Fondamentale migliorare l’accesso alle cure
Oggi sono disponibili farmaci, procedure e trattamenti per l’obesità basati sull’evidenza e più efficaci rispetto al passato, ma gli operatori sanitari stanno ancora lottando per ottenere che le cure siamo disoponibili per un maggior numero di persone.
«Anche la mancanza di operatori sanitari formati nel trattamento dell’obesità costituisce un problema. Non riceviamo molta formazione per gestirla in quanto malattia nelle nostre scuole di medicina o in altre strutture per la formazione degli operatori sanitari» ha affermato Garvey. «La situazione sta lentamente cambiando, ma è necessario che le persone si rendano conto che questa è una malattia e che stiamo pagando per le sue complicanze».
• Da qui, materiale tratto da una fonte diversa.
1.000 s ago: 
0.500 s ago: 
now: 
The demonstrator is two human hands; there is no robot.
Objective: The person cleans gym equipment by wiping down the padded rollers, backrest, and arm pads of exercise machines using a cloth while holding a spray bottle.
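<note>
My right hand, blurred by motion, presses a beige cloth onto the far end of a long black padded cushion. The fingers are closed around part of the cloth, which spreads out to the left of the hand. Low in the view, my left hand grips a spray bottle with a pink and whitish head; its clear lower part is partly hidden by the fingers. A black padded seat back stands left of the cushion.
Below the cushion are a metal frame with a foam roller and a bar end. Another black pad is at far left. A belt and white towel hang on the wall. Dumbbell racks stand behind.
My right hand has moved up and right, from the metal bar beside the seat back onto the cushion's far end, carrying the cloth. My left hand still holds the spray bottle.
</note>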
«Ci vorranno anni per creare un cambio di paradigma perché bisogna ribaltare il modo in cui la medicina viene praticata negli Stati Uniti» ha concluso Apovian. «I medici si occupano di ipertensione, diabete di tipo 2, malattie cardiache, apnea notturna, artrite, tutte condizioni esacerbate o causate dall’obesità. Capovolgere il sistema di cura significherebbe trattare prima l’obesità, e questo non sta ancora accadendo».